WHAT TO PRODUCE:
Output exactly the lines below, starting with the line that has "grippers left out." and going on through the line that has "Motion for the", both included, and no other lines.

RECORDED DATA:
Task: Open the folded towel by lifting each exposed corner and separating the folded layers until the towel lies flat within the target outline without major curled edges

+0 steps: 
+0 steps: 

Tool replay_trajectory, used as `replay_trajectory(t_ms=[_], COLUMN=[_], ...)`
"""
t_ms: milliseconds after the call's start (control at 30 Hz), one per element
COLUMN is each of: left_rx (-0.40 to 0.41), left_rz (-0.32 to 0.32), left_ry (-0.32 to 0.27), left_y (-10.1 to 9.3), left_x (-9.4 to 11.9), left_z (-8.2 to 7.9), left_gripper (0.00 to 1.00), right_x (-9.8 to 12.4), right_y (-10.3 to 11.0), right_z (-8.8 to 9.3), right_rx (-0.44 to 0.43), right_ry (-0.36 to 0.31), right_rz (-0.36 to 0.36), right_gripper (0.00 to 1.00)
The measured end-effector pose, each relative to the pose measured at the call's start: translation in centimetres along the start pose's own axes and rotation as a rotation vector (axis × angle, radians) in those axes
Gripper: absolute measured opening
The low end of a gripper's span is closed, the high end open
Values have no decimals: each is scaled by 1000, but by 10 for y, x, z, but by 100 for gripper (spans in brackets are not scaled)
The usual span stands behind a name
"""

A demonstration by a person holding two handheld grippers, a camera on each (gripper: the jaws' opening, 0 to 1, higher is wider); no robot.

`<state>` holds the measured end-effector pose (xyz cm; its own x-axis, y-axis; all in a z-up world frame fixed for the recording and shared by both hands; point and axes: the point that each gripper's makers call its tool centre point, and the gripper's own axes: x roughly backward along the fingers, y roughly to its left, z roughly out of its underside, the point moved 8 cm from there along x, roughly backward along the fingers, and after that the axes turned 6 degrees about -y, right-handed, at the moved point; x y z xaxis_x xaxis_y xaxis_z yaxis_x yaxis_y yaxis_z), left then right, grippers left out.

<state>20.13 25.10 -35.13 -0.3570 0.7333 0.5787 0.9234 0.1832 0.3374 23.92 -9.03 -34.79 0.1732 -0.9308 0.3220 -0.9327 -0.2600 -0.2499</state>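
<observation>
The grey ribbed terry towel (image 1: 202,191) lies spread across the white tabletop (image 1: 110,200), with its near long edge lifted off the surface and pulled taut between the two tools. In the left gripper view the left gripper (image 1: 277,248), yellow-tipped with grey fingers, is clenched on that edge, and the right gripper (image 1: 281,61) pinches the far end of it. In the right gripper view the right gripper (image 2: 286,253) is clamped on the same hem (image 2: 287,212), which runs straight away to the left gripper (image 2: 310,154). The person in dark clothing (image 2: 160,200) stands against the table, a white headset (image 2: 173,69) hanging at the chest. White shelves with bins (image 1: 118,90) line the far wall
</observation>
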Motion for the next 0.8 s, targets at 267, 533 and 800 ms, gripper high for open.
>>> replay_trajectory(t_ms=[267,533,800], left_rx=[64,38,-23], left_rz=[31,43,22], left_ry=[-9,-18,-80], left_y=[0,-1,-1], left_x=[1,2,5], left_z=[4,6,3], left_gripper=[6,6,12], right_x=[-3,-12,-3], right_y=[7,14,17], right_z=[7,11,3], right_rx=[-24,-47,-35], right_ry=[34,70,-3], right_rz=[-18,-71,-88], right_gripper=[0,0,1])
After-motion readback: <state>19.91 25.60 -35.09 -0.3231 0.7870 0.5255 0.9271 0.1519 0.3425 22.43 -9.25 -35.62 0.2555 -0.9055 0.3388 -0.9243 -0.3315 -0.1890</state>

COMPLETED EXERCISE:
`<state>` holds the measured end-effector pose (xyz cm; its own x-axis, y-axis; all in a z-up world frame fixed for the recording and shared by both hands; point and axes: the point that each gripper's makers call its tool centre point, and the gripper's own axes: x roughly backward along the fingers, y roughly to its left, z roughly out of its underside, the point moved 8 cm from there along x, roughly backward along the fingers, and after that the axes turned 6 degrees about -y, right-handed, at the moved point; x y z xaxis_x xaxis_y xaxis_z yaxis_x yaxis_y yaxis_z), left then right, grippers left out.

<state>20.13 25.10 -35.13 -0.3570 0.7333 0.5787 0.9234 0.1832 0.3374 23.92 -9.03 -34.79 0.1732 -0.9308 0.3220 -0.9327 -0.2600 -0.2499</state>
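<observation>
The grey ribbed terry towel (image 1: 202,191) lies spread across the white tabletop (image 1: 110,200), with its near long edge lifted off the surface and pulled taut between the two tools. In the left gripper view the left gripper (image 1: 277,248), yellow-tipped with grey fingers, is clenched on that edge, and the right gripper (image 1: 281,61) pinches the far end of it. In the right gripper view the right gripper (image 2: 286,253) is clamped on the same hem (image 2: 287,212), which runs straight away to the left gripper (image 2: 310,154). The person in dark clothing (image 2: 160,200) stands against the table, a white headset (image 2: 173,69) hanging at the chest. White shelves with bins (image 1: 118,90) line the far wall
</observation>
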Motion for the next 0.8 s, targets at 267, 533 and 800 ms, gripper high for open.

This exercise requires nothing more.